The local control of vascular resistance is characterized by a relatively constant coronary flow during changes in perfusion pressure (autoregulation) and the ability of coronary flow to match increased metabolic requirements (metabolic regulation). Generally it is assumed that perfusion pressure does not affect heart metabolism (Feigl, 1983) although there is some evidence of the contrary (Gregg, 1963; Arnold et al., 1970). Under physiological conditions with aortic pressure as perfusion pressure of the coronary vascular bed, changes in mean aortic pressure (exercise, hypertension) cause significant changes in coronary blood flow via both myocardial oxygen consumption and perfusion pressure (Bugni et al., 1980). Relating coronary flow exclusively to oxygen consumption (Rubio & Berne, 1975; Eckenhoff et al., 1947) ignores the possible direct effect of perfusion pressure on flow.
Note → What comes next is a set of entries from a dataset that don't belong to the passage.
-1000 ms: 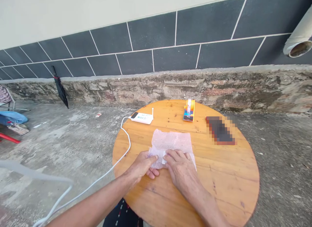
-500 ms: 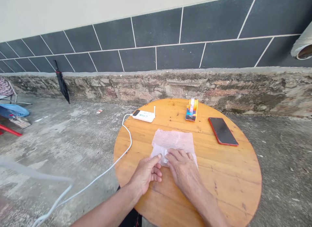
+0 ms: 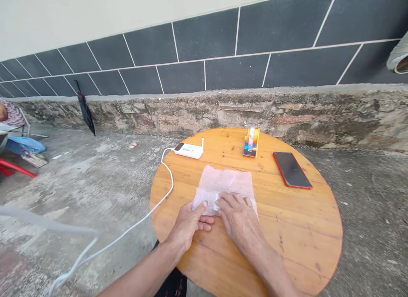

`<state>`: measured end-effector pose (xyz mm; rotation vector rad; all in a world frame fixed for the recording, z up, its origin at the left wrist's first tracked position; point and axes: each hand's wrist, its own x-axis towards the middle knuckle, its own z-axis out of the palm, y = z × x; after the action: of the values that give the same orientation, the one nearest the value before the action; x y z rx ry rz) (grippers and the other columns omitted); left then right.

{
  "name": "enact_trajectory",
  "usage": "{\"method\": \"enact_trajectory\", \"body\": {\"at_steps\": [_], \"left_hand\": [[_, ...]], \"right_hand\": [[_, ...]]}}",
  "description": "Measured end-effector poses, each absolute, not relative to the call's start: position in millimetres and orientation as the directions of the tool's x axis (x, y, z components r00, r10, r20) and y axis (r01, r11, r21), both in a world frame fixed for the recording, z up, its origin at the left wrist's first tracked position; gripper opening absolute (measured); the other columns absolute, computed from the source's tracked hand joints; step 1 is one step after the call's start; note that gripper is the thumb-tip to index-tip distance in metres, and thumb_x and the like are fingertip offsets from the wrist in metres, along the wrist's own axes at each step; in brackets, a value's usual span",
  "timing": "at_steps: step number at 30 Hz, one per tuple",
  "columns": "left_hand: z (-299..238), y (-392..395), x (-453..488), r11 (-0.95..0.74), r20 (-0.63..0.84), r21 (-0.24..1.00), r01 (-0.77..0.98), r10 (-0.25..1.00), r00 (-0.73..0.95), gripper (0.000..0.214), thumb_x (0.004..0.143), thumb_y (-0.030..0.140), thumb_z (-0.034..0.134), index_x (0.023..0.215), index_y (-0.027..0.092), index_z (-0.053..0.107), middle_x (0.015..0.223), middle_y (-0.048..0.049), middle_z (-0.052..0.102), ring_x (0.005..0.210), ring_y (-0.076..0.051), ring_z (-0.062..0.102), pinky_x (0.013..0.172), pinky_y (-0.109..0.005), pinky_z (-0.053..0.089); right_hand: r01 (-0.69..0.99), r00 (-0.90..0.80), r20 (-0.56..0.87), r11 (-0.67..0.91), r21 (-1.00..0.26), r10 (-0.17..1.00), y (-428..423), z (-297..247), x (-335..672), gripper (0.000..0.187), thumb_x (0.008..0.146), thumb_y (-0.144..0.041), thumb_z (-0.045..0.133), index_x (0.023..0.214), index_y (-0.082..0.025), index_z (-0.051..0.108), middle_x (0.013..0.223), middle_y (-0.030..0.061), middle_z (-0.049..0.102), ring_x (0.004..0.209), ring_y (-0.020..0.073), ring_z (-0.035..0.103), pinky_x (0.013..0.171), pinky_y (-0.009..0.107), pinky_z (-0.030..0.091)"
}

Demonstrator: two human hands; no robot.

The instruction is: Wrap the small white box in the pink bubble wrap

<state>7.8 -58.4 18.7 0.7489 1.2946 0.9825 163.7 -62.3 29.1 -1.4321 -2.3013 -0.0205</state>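
A sheet of pinkish bubble wrap [image 3: 223,184] lies flat on the round wooden table [image 3: 287,229]. My right hand [image 3: 237,216] lies on its near edge, fingers flat and spread, pressing it down. My left hand [image 3: 188,224] rests at the sheet's near left corner, thumb on the wrap and the other fingers curled beneath it, pinching that corner.
A white power bank [image 3: 188,150] with a white cable [image 3: 165,178] trailing off the table's left side, a tape dispenser [image 3: 251,142] and a red-edged phone [image 3: 292,169] lie at the far side. A folded umbrella [image 3: 85,112] leans on the stone wall.
My left hand has shifted slightly along the near left corner of the bubble wrap. The right hand stays pressed on the sheet. The view has drifted a little.
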Motion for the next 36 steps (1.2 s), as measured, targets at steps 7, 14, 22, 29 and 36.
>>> {"method": "enact_trajectory", "body": {"at_steps": [7,14,22,29,36], "left_hand": [[18,-56,10,0.397,-0.406,0.902,-0.167,0.914,-0.021,0.032,0.071,0.033,0.072,0.09,0.01,0.061,0.074,-0.0068,0.068,0.05,-0.01,0.059,0.046,-0.022,0.054],[15,-42,16,0.319,-0.324,0.945,-0.068,0.942,-0.083,0.015,0.064,0.023,0.068,0.069,0.013,0.059,0.042,0.0058,0.051,0.032,-0.007,0.043,0.03,-0.017,0.036],[10,-45,30,0.243,-0.261,0.96,-0.141,0.956,-0.131,0.013,0.067,0.027,0.059,0.07,0.016,0.052,0.049,0.0052,0.052,0.036,-0.006,0.043,0.034,-0.017,0.036],[8,-49,33,0.135,-0.145,0.988,-0.081,0.978,-0.147,0.015,0.075,0.03,0.056,0.073,0.015,0.056,0.049,0.0052,0.05,0.042,-0.008,0.045,0.039,-0.018,0.038],[10,-56,33,-0.011,0.025,0.994,0.112,0.992,-0.125,0.013,0.079,0.027,0.059,0.077,0.016,0.064,0.066,0.0015,0.06,0.058,-0.011,0.053,0.054,-0.02,0.043]], "right_hand": [[0.859,-0.389,0.407,0.485,-0.164,0.826,-61,24,165,0.02,0.085,-0.012,0.056,0.1,-0.023,0.063,0.116,0.001,0.063,0.099,0.0196,0.051,0.073,0.033,0.031],[0.848,-0.396,0.388,0.493,-0.193,0.833,-61,25,164,0.021,0.086,-0.011,0.055,0.101,-0.023,0.063,0.117,0.0008,0.063,0.099,0.0214,0.051,0.075,0.035,0.029],[0.851,-0.393,0.367,0.485,-0.202,0.843,-60,30,163,0.018,0.084,-0.012,0.059,0.096,-0.024,0.065,0.115,0.0002,0.065,0.097,0.0219,0.053,0.075,0.034,0.03],[0.84,-0.393,0.382,0.495,-0.221,0.837,-59,25,163,0.021,0.082,-0.01,0.06,0.098,-0.025,0.064,0.114,-0.0011,0.065,0.096,0.0224,0.054,0.074,0.035,0.031],[0.809,-0.343,0.371,0.472,-0.35,0.863,-63,26,164,0.024,0.083,-0.005,0.051,0.1,-0.02,0.06,0.108,0.0045,0.067,0.092,0.0234,0.055,0.076,0.035,0.038]]}}
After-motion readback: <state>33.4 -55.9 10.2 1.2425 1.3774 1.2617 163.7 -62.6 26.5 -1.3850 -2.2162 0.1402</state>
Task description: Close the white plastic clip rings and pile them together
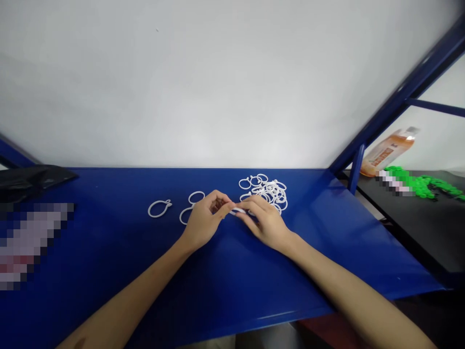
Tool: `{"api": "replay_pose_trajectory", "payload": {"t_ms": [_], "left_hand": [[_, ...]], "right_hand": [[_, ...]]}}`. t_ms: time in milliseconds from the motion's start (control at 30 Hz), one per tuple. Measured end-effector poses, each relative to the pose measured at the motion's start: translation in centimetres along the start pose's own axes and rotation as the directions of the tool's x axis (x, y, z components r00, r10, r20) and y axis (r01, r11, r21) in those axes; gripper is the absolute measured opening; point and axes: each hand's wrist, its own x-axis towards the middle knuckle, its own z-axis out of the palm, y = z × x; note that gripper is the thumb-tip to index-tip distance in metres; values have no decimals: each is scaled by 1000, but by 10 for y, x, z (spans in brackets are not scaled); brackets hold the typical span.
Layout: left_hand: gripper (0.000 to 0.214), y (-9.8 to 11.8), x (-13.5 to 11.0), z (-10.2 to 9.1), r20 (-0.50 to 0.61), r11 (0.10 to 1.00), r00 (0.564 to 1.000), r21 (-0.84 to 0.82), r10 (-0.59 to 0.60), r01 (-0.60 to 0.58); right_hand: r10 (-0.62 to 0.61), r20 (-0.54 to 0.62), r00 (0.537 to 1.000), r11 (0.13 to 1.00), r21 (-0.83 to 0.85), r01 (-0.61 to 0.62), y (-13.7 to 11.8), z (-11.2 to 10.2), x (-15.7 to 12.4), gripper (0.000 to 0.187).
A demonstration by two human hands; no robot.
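Between my two hands is a white plastic ring, seen nearly edge-on above the blue tabletop. My left hand pinches its left end with thumb and fingers, while my right hand grips the right end. The fingers cover much of the ring. Just behind my right hand lies a pile of white rings with small eyelets. Close to my left hand rest two more rings, one at the back and one partly hidden by the hand. Farther left, a single ring with a small loop lies flat.
The blue table meets a white wall. Black plastic and a blurred-out packet lie at the left. Beyond the blue metal frame on the right, a dark surface holds a tilted orange bottle and green plastic pieces.
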Motion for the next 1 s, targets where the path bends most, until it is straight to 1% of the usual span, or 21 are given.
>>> {"api": "replay_pose_trajectory", "payload": {"t_ms": [67,167,300,367,433,500,633,767,833,900,933,967,1000], "left_hand": [[25,0,0,-1,25,999,999,-30,-20,21],[25,0,1,-2,60,995,998,-93,-29,35],[25,0,1,-2,112,990,993,-136,-30,45],[24,-1,1,-1,114,991,993,-126,-26,40],[23,-3,1,-1,116,994,993,-108,-15,27],[19,-5,1,-1,125,996,992,-87,-6,17],[10,-5,1,-2,118,998,993,-63,8,0],[7,-1,-2,-2,114,999,993,-27,34,-31],[5,1,-3,-2,123,997,991,32,61,-65],[6,1,-1,-3,121,977,986,165,114,-133],[6,-1,1,-5,110,946,983,272,150,-175],[9,-2,3,-7,96,892,977,400,188,-211],[14,-5,5,-10,81,811,972,538,223,-231]], "right_hand": [[30,-18,999,999,24,-29,2,3,-1,16],[108,-56,993,992,68,-104,6,6,-1,13],[178,-43,983,980,102,-172,6,5,-1,13],[170,0,985,979,118,-169,5,4,-1,14],[137,55,989,980,139,-143,5,2,0,15],[97,87,991,980,164,-111,5,0,1,17],[42,86,995,981,187,-57,2,-1,0,18],[8,96,995,988,150,-22,-2,-1,-2,21],[-3,104,995,992,129,-10,-3,-1,-3,22],[3,105,994,995,97,-14,0,0,-2,22],[18,105,994,997,69,-25,2,1,-2,21],[40,102,994,998,34,-44,6,2,-2,21],[69,92,993,998,-5,-69,10,2,-1,21]]}}
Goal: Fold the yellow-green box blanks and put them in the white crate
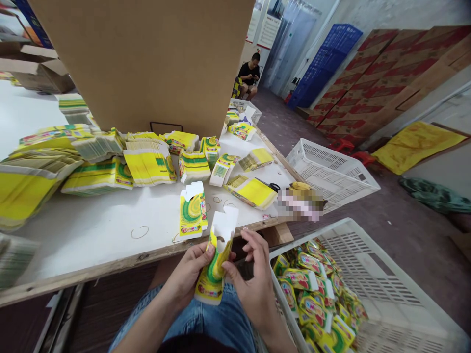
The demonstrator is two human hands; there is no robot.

The oxygen hypothesis as formulated by Laird (Laird & Spaan, 1981; Drake-Holland et al., 1984) predicts a linear relation between coronary flow and both perfusion pressure and oxygen consumption. The aim of this study was to test this hypothesis applying multiple linear regression analysis to experimental data obtained from the in situ cannulated coronary bed of anaesthetised open chest dog and goat.

Keywords

Oxygen Consumption Perfusion Pressure Coronary Flow Coronary Blood Flow Aortic Pressure 
These keywords were added by machine and not by the authors. This process is experimental and the keywords may be updated as the learning algorithm improves.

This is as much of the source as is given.